Copy the data exactly, line for line.
··· Exercise data
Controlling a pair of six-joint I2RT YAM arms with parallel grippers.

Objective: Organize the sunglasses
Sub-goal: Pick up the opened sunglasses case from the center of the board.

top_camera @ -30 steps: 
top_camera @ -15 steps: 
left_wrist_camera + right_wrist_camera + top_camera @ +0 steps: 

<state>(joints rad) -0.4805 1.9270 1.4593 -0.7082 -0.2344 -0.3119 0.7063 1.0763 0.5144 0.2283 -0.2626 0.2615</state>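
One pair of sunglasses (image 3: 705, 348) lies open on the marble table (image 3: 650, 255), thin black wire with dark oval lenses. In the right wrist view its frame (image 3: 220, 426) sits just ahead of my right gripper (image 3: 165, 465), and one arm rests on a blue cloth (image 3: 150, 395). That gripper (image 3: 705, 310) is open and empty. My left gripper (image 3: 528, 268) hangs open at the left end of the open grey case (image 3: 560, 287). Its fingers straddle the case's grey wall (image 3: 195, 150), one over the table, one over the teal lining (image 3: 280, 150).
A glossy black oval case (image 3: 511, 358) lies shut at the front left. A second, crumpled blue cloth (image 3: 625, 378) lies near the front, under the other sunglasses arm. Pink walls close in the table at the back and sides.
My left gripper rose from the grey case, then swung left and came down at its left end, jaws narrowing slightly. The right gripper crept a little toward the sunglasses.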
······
** Response area **
Controlling a pair of six-joint I2RT YAM arms with parallel grippers.

Objective: Organize the sunglasses
Sub-goal: Pick up the opened sunglasses case from the center of the board.

top_camera @ -30 steps: 
top_camera @ -15 steps: 
left_wrist_camera + right_wrist_camera + top_camera @ +0 steps: 

<state>(joints rad) -0.4805 1.9270 1.4593 -0.7082 -0.2344 -0.3119 0.7063 1.0763 0.5144 0.2283 -0.2626 0.2615</state>
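One pair of sunglasses (image 3: 705, 348) lies open on the marble table (image 3: 650, 255), thin black wire with dark oval lenses. In the right wrist view its frame (image 3: 220, 426) sits just ahead of my right gripper (image 3: 165, 465), and one arm rests on a blue cloth (image 3: 150, 395). That gripper (image 3: 705, 310) is open and empty. My left gripper (image 3: 528, 268) hangs open at the left end of the open grey case (image 3: 560, 287). Its fingers straddle the case's grey wall (image 3: 195, 150), one over the table, one over the teal lining (image 3: 280, 150).
A glossy black oval case (image 3: 511, 358) lies shut at the front left. A second, crumpled blue cloth (image 3: 625, 378) lies near the front, under the other sunglasses arm. Pink walls close in the table at the back and sides.
My left gripper rose from the grey case, then swung left and came down at its left end, jaws narrowing slightly. The right gripper crept a little toward the sunglasses.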

The answer requires no additions.